> _ACTION ITEM_: Go through the records and report each line in which the word "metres" occurs.

> _Records from a data collection_:

--- START ---

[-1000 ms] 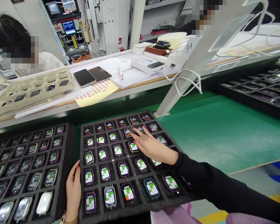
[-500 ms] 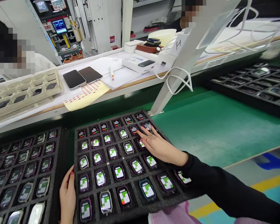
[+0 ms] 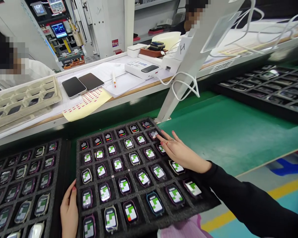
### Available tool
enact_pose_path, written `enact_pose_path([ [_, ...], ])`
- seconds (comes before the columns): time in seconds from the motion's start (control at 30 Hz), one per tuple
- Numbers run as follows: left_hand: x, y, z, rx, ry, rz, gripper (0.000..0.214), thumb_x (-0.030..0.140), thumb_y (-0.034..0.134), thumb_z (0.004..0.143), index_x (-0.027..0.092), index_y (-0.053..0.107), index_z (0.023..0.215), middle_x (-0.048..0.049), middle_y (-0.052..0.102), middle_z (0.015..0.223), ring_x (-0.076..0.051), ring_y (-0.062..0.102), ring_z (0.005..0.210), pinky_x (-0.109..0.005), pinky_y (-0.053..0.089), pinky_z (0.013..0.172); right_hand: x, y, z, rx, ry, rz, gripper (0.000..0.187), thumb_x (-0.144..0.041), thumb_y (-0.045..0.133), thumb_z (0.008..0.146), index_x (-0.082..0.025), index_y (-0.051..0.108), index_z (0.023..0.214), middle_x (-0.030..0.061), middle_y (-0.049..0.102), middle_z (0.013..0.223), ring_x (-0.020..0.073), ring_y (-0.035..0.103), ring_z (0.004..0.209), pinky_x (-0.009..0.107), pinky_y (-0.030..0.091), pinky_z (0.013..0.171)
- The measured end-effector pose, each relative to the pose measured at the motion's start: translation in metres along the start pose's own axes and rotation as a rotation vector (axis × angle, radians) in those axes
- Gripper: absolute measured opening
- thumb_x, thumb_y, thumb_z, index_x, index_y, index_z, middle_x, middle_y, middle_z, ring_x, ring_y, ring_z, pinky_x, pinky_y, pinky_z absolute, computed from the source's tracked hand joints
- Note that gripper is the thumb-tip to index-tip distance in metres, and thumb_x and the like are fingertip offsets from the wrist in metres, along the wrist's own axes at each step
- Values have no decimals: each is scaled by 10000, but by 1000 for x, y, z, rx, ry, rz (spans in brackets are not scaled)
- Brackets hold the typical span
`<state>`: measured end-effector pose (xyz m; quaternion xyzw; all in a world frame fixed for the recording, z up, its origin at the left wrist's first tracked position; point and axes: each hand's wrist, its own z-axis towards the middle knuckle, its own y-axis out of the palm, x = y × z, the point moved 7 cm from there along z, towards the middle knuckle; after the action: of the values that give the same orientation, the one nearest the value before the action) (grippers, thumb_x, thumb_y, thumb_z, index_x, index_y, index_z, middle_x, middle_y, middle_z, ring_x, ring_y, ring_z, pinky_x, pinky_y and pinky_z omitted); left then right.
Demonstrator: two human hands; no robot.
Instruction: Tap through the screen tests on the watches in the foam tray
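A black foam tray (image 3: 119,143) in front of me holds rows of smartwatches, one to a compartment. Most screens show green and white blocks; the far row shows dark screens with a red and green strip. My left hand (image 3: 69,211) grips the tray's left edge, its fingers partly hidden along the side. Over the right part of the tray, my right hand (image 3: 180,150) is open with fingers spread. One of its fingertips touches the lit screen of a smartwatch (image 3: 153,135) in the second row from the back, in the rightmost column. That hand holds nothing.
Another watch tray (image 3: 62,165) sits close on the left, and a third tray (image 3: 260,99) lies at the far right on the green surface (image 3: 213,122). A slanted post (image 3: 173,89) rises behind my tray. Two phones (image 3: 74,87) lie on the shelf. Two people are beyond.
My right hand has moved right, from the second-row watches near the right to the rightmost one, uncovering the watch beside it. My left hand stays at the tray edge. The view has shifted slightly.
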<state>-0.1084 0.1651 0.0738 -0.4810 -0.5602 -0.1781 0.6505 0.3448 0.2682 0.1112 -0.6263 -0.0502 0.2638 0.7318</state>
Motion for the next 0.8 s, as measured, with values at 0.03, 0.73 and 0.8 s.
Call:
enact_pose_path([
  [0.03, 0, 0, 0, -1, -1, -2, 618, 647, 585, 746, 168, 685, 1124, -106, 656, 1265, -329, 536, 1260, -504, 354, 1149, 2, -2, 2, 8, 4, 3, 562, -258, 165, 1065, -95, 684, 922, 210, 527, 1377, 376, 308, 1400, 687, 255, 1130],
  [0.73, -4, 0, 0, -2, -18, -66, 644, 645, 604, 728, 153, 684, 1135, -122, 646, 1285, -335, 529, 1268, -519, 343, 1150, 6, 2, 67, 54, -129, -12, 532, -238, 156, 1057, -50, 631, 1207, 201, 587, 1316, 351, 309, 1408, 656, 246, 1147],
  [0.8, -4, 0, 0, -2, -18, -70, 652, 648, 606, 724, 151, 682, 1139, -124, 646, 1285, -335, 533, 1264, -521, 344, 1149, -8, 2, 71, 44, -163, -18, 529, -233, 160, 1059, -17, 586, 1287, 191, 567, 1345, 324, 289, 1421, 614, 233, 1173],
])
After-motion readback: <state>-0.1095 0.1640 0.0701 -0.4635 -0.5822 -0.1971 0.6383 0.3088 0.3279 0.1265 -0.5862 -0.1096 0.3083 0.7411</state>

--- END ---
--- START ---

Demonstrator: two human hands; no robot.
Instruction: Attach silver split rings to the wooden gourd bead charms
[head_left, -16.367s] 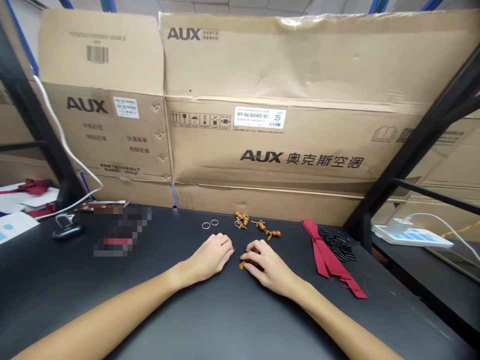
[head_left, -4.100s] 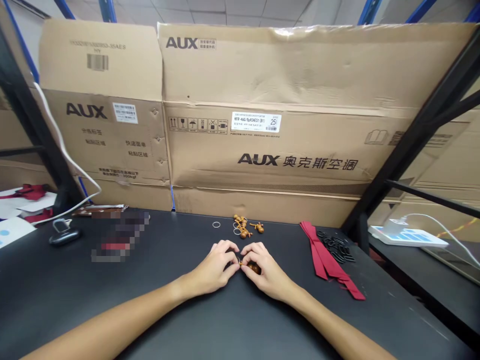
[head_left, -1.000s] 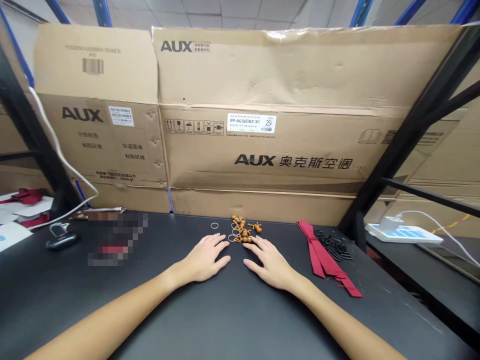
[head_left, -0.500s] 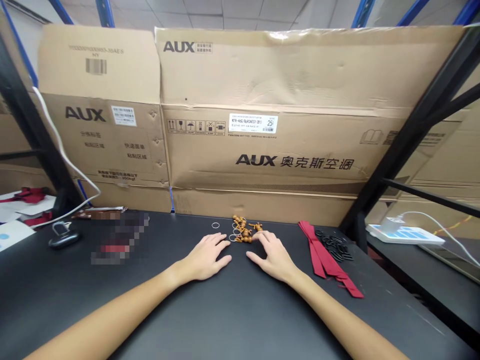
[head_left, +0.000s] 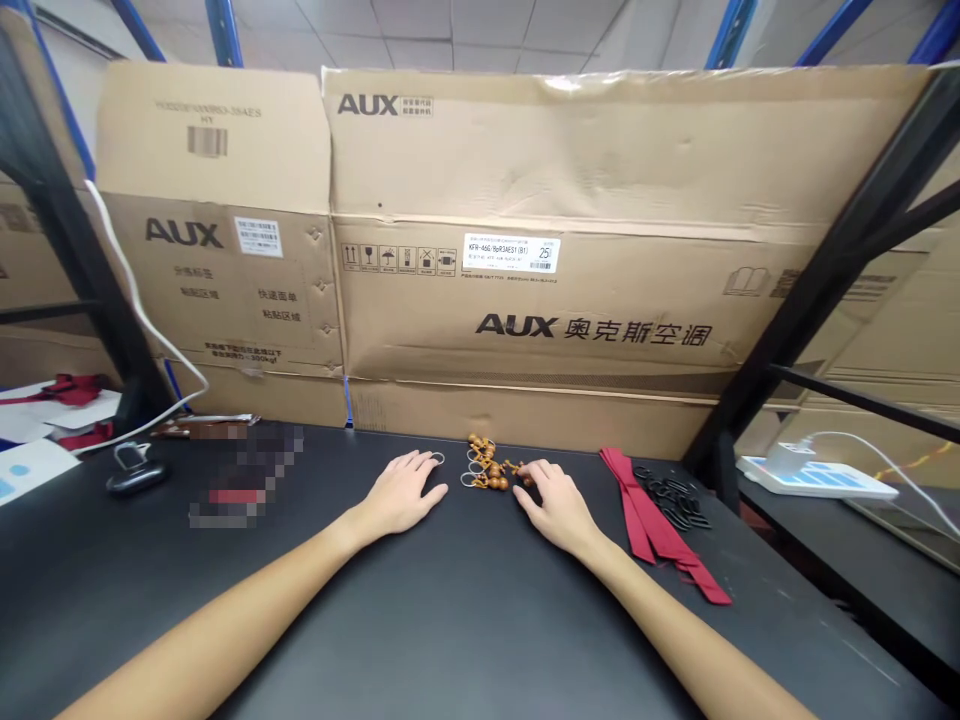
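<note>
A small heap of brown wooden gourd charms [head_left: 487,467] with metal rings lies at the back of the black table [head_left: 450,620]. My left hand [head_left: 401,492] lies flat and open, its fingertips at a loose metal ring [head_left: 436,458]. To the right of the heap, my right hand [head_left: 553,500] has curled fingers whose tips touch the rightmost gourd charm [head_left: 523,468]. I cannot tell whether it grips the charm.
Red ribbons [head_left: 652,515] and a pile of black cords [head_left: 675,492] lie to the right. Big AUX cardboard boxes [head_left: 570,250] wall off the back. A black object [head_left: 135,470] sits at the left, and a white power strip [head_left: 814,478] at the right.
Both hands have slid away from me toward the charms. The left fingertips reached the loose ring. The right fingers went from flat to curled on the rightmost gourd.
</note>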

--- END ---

> _OUTPUT OF THE TASK_:
- The measured end-effector pose, each relative to the pose measured at the motion's start: translation in metres along the start pose's own axes and rotation as a rotation vector (axis × angle, radians) in those axes
- Note that gripper is the thumb-tip to index-tip distance in metres, and thumb_x and the like are fingertip offsets from the wrist in metres, along the wrist's own axes at each step

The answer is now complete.